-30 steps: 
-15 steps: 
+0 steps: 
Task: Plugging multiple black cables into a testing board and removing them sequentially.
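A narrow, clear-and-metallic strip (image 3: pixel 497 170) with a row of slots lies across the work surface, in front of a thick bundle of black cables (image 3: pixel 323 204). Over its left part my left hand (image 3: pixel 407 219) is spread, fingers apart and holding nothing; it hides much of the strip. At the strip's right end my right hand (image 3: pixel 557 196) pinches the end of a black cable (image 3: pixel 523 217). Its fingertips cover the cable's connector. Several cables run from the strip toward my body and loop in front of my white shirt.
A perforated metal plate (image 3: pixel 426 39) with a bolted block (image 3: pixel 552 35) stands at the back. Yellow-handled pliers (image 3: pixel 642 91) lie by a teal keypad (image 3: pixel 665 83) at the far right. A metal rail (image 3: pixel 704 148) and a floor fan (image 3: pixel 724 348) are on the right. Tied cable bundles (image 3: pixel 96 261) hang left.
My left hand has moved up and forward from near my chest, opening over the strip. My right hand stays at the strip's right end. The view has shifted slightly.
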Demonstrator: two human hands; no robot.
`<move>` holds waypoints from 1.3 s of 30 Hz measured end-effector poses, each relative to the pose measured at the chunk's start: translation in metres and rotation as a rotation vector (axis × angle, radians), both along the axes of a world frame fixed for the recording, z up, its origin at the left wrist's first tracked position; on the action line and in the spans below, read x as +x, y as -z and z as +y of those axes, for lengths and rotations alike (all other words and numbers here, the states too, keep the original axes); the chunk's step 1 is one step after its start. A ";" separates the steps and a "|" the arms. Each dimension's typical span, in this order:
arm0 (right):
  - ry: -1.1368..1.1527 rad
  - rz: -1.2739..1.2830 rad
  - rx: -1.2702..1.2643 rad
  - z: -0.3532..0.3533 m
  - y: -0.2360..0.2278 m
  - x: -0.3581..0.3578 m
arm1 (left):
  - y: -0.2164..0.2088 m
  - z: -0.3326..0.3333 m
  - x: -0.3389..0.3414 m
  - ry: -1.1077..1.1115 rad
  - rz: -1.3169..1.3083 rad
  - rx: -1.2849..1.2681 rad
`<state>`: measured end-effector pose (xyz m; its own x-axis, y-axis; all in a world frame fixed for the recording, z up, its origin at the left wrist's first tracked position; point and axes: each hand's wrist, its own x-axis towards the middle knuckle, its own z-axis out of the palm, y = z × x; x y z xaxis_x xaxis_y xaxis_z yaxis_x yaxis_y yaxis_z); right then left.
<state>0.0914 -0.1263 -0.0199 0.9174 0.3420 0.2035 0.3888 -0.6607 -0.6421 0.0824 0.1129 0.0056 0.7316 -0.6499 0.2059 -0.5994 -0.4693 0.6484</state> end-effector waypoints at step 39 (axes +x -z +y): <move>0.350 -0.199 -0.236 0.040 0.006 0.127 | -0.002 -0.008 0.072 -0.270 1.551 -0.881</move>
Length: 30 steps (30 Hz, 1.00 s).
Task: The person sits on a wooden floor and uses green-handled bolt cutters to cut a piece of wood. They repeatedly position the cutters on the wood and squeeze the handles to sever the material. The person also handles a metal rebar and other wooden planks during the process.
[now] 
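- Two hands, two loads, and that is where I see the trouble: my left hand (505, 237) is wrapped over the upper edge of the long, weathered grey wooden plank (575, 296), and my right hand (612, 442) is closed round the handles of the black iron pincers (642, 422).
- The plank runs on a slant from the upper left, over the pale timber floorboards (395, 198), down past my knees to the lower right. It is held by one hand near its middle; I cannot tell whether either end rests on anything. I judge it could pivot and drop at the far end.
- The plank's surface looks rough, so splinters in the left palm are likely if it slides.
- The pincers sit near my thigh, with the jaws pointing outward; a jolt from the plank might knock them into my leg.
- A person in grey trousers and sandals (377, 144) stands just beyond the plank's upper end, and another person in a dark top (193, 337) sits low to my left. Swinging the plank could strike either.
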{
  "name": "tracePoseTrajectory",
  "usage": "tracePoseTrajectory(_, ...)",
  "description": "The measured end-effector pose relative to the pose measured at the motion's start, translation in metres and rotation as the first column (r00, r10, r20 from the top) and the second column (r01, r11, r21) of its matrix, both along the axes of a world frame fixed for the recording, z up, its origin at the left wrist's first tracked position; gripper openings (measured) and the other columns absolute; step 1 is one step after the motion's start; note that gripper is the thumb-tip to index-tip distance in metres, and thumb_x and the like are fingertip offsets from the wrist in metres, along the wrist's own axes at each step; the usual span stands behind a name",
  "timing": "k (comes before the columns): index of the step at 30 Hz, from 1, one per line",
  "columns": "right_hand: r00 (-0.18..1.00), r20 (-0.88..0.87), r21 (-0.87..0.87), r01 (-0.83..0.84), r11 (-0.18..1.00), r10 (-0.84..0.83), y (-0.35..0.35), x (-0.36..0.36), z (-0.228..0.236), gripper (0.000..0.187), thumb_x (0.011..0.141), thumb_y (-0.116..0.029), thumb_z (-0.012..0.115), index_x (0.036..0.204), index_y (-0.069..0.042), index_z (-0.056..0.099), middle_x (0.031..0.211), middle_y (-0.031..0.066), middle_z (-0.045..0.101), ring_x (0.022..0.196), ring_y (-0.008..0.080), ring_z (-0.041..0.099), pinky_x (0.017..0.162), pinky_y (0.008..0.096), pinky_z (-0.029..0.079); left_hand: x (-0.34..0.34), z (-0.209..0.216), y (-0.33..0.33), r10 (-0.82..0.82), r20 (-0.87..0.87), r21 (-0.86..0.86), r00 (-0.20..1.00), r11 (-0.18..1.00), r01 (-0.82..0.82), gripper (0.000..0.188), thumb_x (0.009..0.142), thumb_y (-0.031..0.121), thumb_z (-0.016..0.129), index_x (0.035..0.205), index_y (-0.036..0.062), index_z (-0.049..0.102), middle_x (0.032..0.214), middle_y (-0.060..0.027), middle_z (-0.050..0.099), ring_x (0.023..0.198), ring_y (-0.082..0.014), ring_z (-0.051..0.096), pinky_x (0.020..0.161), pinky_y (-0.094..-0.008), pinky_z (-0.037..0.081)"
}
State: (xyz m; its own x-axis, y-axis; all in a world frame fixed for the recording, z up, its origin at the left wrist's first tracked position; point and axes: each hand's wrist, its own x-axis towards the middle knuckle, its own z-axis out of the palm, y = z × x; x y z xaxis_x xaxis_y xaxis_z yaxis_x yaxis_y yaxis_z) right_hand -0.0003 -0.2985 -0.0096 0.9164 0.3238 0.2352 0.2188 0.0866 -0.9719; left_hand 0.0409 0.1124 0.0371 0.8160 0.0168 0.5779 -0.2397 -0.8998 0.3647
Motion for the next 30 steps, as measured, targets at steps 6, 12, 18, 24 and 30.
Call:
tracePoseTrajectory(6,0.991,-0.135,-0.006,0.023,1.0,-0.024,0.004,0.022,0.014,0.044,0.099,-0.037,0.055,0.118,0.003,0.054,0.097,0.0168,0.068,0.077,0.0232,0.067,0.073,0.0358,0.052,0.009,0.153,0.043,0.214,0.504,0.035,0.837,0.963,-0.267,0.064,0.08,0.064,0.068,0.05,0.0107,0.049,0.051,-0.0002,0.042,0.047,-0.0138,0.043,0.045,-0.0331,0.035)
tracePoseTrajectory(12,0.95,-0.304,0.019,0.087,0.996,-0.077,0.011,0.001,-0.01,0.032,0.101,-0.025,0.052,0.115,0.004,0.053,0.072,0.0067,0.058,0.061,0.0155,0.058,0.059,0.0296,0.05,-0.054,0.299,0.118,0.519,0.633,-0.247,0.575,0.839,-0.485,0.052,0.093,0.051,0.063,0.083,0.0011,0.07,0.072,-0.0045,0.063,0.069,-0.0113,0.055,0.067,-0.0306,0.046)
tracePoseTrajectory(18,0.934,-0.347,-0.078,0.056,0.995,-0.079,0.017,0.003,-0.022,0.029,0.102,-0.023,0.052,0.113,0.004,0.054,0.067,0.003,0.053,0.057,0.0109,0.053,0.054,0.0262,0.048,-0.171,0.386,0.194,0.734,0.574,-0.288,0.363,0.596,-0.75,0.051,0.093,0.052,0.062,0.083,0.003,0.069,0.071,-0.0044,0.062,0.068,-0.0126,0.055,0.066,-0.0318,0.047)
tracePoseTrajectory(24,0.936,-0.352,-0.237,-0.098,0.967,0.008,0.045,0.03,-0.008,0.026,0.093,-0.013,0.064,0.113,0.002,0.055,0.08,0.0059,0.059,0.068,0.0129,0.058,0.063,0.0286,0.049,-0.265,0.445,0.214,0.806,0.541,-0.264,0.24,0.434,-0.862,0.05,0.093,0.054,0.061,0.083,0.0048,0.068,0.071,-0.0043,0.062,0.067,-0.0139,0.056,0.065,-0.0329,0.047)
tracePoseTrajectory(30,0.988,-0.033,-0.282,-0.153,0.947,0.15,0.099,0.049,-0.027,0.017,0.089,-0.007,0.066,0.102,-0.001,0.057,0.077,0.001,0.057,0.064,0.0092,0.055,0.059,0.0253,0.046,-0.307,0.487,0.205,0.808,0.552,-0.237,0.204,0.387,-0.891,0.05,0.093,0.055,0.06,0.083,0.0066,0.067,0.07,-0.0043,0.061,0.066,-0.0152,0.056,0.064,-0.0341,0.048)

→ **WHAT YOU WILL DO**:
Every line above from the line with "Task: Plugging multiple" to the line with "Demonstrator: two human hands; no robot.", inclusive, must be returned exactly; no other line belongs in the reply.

→ **OUTPUT BELOW**:
Task: Plugging multiple black cables into a testing board and removing them sequentially.
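A narrow, clear-and-metallic strip (image 3: pixel 497 170) with a row of slots lies across the work surface, in front of a thick bundle of black cables (image 3: pixel 323 204). Over its left part my left hand (image 3: pixel 407 219) is spread, fingers apart and holding nothing; it hides much of the strip. At the strip's right end my right hand (image 3: pixel 557 196) pinches the end of a black cable (image 3: pixel 523 217). Its fingertips cover the cable's connector. Several cables run from the strip toward my body and loop in front of my white shirt.
A perforated metal plate (image 3: pixel 426 39) with a bolted block (image 3: pixel 552 35) stands at the back. Yellow-handled pliers (image 3: pixel 642 91) lie by a teal keypad (image 3: pixel 665 83) at the far right. A metal rail (image 3: pixel 704 148) and a floor fan (image 3: pixel 724 348) are on the right. Tied cable bundles (image 3: pixel 96 261) hang left.
My left hand has moved up and forward from near my chest, opening over the strip. My right hand stays at the strip's right end. The view has shifted slightly.
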Demonstrator: two human hands; no robot.

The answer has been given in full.